|Nutritional Guidelines (per serving)|
|Servings: 10 scones (10 servings)|
|Amount per serving|
|% Daily Value*|
|Total Fat 9g||11%|
|Saturated Fat 5g||24%|
|Total Carbohydrate 8g||3%|
|Dietary Fiber 1g||3%|
|*The % Daily Value (DV) tells you how much a nutrient in a food serving contributes to a daily diet. 2,000 calories a day is used for general nutrition advice.|
Scones are the quintessential British teatime treat whether as part of an afternoon tea or simply with a cup of tea or coffee. The beauty of scones is the basic recipe being one which can be enhanced over and over, taking the sweet scone to savory with the addition of cheese, adding various dried fruits (cranberries are a current favorite) or scented as this lavender scones recipe with a tiny pinch of culinary lavender.
Lavender turns a simple scone, slice of shortbread or biscuit into a summery delight, but approach with caution, add too much and you will swamp whatever you are making with the heavy scent which can be overpowering; less is always more.
- 4 cups/350 g. self-raising flour
- 1 teaspoon baking powder
- 3 oz./85 g. cold unsalted butter (cubed)
- 2 1/2 tablespoons/25 g. caster sugar
- 2 teaspoons culinary lavender
- 2 large fresh, free-range eggs (lightly beaten)
- 1/2 cup/100 mL milk
Preheat the oven to 400F/200C Gas 6
Start by chilling a large mixing bowl in the freezer for 10 minutes or 30 in the fridge.
Sieve the flour and baking powder together into the large mixing bowl. Add the butter and rub into the flour working as quickly until the mixture resembles breadcrumbs, do this as fast as possible, so the mixture does not become warm.
Add the caster sugar and the lavender, stir with a metal spoon.
Reserve 2 tablespoons of egg (for glazing) then add to the mixture with 3/4 of the milk. Using a dinner knife (not your hands) mix to create a soft, dough―if the dough feels dry add a little more milk but take care not to make the dough too sticky.
Tip the dough onto a lightly floured surface and knead gently and lightly to help smoothen taking care not to be too heavy or knead too long.
Roll―again carefully―into a circle at least 2 cm deep.
Dip a 6 cm cutter into your bag of flour and cut out the scones avoiding twisting the cutter (this can prevent the scones from rising). Reform the dough trimmings into a ball and repeat as above until you have used it all up.
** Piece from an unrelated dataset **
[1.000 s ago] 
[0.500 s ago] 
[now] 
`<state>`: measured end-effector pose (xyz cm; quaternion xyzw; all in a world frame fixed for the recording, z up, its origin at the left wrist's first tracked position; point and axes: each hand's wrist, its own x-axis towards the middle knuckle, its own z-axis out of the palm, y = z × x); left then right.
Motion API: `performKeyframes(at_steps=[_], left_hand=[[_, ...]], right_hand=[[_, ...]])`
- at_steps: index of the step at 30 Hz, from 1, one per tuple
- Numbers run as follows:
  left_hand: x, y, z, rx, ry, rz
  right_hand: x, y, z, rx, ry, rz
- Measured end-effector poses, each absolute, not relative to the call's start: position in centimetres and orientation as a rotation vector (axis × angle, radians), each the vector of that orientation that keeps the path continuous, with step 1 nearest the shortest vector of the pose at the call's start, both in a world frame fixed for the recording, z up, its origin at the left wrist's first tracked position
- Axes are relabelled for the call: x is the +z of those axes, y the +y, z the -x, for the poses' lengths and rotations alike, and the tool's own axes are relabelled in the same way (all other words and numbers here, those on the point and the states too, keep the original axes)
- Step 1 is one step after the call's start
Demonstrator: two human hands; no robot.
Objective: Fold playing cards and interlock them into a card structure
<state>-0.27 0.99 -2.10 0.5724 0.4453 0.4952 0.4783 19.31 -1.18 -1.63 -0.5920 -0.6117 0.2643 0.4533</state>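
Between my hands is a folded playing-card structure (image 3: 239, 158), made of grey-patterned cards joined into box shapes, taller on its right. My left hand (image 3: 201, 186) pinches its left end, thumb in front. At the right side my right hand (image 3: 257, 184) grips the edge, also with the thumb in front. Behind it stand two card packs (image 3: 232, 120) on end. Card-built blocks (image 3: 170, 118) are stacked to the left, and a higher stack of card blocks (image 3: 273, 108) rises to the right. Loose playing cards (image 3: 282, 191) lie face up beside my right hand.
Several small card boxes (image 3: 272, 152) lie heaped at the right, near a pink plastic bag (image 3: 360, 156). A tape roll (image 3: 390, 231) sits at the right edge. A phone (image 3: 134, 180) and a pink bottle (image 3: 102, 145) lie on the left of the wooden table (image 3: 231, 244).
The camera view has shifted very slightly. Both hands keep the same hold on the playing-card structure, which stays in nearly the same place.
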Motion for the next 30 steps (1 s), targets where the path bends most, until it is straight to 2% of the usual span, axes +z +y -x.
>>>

Place close together but not touching on a lightly greased baking sheet and brush the tops with the beaten egg. Bake in the center of the preheated oven for approximately 10 to 12 minutes or until golden and risen. Check the base of the scones to make sure it also is golden.
Place on a cooling rack.
- Keep your hands and all equipment as cold as possible. Work quickly, so the mixture does not get too warm.
- Used a plain cutter rather than fluted for as it is easier to cut the soft mixture. Never twist the cutter.
- Keep the scones close to each other on the baking tray but not touching so as they rise and swell, being close will help to keep the sides straight and prevent them toppling over (though if they do they look quite charming and taste just as good).